To counter China, there have been calls for India’s foreign policy to shed its inhibitions and make a decisive shift towards the United States. However, the foreign minister rejected saying India will not rush towards an alliance.

Why is alliance not an option?
  1. Alliance is as much a cold war concept as non-alignment. Ideological convergence and an existential military threatserved as factors for alliance.
  2. Disintegration of the Warsaw pact meant that the international options of alliance partners widened, just like those of NAM countries.
  3. The strategic interests of alliance partners are no longer congruent. The strains in NATO over the 2003 U.S. invasion of Iraq, for example, or on policy towards Russia or West Asia have periodically surfaced.

Alliances in the Asia-Pacific face a bigger definitional dilemma. They were originally forged to deter the USSR. The threat to the alliance partners today is from an assertive China, which they are reluctant to define as a strategic adversary, because of their economic engagement with it and the huge military asymmetry.
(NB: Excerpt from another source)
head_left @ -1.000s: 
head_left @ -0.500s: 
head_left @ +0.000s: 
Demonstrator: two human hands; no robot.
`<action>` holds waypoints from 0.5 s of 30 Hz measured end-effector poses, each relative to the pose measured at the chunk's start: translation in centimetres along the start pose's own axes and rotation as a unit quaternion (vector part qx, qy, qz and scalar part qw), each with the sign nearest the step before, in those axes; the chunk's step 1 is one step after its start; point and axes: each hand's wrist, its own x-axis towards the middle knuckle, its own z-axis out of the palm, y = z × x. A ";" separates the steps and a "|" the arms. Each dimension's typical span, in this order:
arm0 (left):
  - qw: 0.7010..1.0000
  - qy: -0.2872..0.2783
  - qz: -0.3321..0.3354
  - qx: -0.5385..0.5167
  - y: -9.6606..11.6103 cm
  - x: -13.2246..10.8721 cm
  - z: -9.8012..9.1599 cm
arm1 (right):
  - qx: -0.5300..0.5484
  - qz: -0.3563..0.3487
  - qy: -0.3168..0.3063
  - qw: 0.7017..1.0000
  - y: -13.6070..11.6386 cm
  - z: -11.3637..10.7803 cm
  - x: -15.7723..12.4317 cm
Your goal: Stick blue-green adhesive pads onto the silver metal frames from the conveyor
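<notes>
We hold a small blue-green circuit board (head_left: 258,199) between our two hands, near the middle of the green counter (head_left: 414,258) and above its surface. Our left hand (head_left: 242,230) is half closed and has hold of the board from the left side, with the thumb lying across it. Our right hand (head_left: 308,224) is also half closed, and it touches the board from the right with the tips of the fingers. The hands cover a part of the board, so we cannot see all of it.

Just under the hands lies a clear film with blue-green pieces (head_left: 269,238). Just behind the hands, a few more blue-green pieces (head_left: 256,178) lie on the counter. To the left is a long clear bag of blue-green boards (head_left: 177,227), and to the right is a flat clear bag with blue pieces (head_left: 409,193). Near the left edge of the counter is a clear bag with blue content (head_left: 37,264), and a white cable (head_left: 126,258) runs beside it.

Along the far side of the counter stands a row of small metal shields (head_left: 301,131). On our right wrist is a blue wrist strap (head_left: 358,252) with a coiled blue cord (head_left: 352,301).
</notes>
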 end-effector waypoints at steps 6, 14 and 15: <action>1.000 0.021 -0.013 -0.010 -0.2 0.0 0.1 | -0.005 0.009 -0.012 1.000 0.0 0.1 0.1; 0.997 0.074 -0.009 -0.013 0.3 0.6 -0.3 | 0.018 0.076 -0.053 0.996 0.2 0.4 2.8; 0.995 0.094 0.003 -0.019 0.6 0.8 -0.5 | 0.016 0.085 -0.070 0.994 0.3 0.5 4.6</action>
Where does India’s interests lie among these?
  1. India’s geostrategic imperativecalls for securing the economic and security interests in Indo-Pacific. Act East policy, engagement with East Asia and shared India-US interests in the maritime domain are manifestations of the imperative.
  2. Indian and U.S. perspectives are less convergent in India’s continental neighbourhood in the near term. Connectivity and cooperation with Afghanistan and Central Asia need engagement with Iran and Russia.
  3. Also strong India-Russia relations may deter strong Russia-China relations where China stands the adversarial neighbour.
So where does the future of Indo-US relations lie?

A group of U.S. strategic analysts had suggested that the U.S. should see ties with India as a joint venture (not an alliance), in which they could pursue shared objectives to mutual benefit and accept that differences of perspectives will have to be addressed. This could be the template for wider applicability in bilateral relations.

Conclusion:

The world order of today has been described as militarily unipolar, economically multipolar and politically confused. COVID-19 may scramble the economics and deepen the confusion further. India will acquire a larger global profile next year, when it commences a two-year term on the UN Security Council. The strategic choices that it makes in its bilateral partnerships will be closely watched.

Source: The Hindu

Mains Question:
  1. What is the relevance of non-alignment as a foreign policy for India? Discuss. Also how far do you think that India should shed its non-alignment and ally with the US?